WHAT YOU WILL DO: With the pictures left out, restate exactly the part below that opens with the line containing "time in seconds" and closes with the line containing "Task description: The".

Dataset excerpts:
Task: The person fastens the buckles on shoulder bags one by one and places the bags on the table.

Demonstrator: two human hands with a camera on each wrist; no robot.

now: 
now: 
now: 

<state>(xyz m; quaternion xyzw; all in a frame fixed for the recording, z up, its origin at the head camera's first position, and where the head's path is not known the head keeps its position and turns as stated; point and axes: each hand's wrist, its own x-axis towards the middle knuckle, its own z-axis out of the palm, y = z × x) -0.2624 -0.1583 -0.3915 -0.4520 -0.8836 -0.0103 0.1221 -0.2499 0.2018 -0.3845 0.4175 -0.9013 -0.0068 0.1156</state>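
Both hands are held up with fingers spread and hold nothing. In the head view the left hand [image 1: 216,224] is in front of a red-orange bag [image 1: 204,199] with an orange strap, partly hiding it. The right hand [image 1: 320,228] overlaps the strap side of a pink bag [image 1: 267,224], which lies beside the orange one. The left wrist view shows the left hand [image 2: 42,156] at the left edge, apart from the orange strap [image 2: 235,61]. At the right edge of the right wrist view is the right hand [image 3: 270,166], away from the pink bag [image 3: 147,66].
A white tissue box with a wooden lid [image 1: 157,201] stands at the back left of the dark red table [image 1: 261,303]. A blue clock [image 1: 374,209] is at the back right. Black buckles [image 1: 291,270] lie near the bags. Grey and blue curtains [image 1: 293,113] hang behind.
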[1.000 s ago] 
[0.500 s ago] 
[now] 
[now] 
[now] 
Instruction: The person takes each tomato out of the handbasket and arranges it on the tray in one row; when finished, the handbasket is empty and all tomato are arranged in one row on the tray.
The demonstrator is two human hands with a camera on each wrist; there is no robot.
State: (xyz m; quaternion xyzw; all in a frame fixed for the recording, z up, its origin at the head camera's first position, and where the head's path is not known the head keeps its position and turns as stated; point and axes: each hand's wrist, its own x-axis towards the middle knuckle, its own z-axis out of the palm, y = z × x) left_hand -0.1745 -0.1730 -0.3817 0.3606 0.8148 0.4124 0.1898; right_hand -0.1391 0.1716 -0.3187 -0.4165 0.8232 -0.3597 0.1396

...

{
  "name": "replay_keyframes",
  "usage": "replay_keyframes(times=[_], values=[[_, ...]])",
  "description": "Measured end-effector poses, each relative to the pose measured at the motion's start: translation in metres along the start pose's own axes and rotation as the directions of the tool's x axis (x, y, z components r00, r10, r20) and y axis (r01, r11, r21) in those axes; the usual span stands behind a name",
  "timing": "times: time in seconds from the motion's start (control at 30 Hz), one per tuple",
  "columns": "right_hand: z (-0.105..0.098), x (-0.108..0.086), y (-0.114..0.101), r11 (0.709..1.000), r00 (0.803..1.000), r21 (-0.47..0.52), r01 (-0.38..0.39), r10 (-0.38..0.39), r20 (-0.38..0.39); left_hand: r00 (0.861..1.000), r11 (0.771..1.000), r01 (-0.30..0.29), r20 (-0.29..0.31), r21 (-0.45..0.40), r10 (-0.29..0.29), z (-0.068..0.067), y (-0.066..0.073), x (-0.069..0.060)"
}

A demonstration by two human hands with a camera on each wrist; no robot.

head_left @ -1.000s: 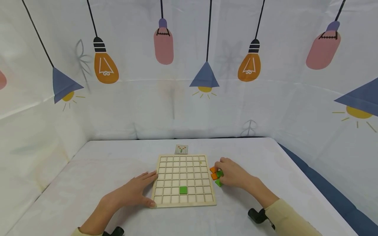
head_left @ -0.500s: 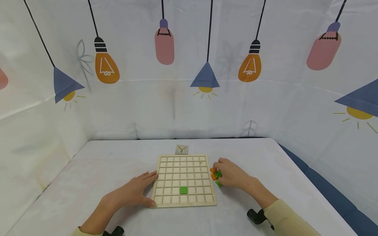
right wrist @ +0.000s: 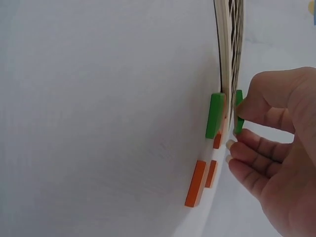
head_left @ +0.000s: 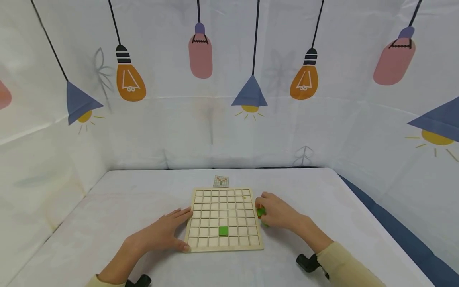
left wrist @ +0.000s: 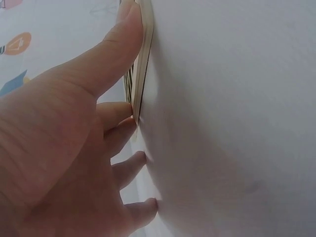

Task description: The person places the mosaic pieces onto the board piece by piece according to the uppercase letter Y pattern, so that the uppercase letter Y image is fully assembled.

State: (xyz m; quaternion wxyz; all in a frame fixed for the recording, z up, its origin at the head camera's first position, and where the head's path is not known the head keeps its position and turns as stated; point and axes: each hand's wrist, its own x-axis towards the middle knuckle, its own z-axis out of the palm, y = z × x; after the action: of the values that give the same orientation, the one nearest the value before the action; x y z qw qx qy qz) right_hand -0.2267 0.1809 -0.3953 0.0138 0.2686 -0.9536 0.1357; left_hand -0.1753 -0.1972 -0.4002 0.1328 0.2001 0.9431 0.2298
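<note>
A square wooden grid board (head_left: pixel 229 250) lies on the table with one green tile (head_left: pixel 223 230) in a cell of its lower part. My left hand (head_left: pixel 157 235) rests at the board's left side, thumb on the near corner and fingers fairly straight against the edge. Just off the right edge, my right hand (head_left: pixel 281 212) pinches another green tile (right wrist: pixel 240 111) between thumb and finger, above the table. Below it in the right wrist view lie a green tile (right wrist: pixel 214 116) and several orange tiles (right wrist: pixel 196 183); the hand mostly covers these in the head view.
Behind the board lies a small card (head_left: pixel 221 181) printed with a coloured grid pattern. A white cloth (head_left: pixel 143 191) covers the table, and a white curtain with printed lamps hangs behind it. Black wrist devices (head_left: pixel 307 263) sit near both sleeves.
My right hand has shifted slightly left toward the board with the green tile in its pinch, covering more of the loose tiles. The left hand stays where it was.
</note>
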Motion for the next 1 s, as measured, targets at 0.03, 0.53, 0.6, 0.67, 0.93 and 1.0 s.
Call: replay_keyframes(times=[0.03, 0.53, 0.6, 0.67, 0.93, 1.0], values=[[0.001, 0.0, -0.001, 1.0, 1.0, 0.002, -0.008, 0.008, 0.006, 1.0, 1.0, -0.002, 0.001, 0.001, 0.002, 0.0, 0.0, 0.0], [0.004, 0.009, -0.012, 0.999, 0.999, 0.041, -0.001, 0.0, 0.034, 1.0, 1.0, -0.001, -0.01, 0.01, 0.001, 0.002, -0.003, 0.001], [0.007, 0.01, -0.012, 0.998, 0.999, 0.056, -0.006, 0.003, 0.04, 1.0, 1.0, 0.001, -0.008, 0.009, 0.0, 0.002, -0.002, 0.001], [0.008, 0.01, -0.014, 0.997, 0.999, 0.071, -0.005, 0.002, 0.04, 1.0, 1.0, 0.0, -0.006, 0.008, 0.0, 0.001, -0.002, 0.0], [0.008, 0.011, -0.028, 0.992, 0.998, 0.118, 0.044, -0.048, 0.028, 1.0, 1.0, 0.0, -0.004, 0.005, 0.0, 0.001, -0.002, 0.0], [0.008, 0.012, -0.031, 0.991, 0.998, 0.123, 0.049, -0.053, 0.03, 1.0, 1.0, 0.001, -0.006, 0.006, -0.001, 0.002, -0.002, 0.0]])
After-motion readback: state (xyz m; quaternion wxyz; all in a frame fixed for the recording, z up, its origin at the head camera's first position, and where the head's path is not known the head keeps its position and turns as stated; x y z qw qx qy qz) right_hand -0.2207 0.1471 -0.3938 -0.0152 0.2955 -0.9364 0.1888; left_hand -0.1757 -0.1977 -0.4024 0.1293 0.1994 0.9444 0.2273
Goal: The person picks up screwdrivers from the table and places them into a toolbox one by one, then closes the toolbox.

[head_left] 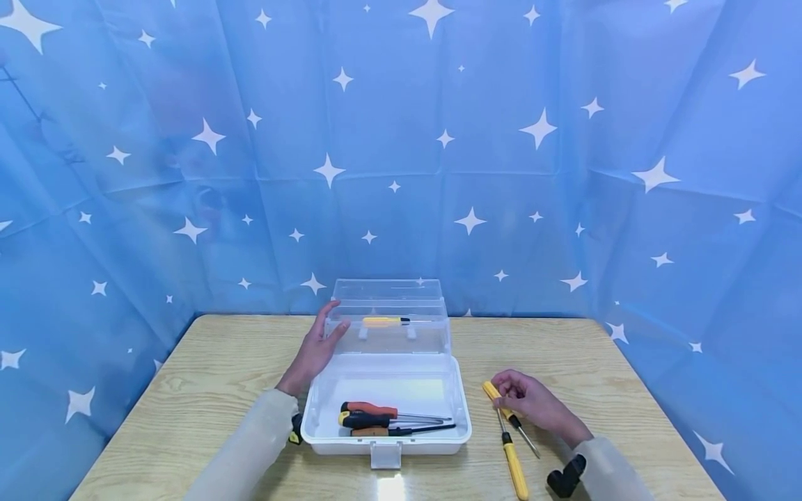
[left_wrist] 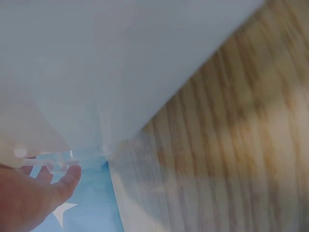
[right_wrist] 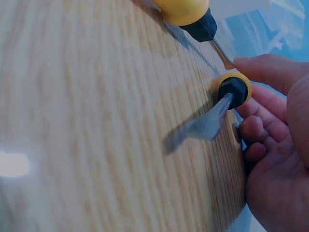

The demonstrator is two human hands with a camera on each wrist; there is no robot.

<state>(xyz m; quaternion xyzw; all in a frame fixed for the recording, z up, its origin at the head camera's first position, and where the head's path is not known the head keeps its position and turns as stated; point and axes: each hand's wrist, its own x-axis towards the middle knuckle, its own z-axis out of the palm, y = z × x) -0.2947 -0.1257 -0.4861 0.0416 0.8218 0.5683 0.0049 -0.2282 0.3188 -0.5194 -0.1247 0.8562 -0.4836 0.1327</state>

ANSWER TO THIS EXERCISE:
  "timing": "times: time in seconds from the motion's start (control at 30 Hz), one per tuple",
  "columns": "right_hand: z (-0.105..0.098), x (-0.108..0.086), y (-0.114..0.101), r11 (0.709..1.000), r00 (0.803..1.000), r21 (-0.47..0.52), r01 (-0.38..0.39), r10 (-0.38..0.39), r20 (-0.38..0.39); left_hand: r00 (0.861..1.000), r11 (0.771..1.000), r01 (-0.30..0.29), r20 (-0.29..0.31), r21 (-0.45..0.40), r10 (-0.29..0.29), z (-0.068..0.067), y (-0.066..0.073), x (-0.069..0.060)"
}

A demonstration by two human hands with a camera on each wrist; no robot.

head_left @ -1.000s: 
head_left @ -0.500s: 
right wrist @ +0.000s: 
head_left @ +0.000s: 
left wrist @ +0.000s: 

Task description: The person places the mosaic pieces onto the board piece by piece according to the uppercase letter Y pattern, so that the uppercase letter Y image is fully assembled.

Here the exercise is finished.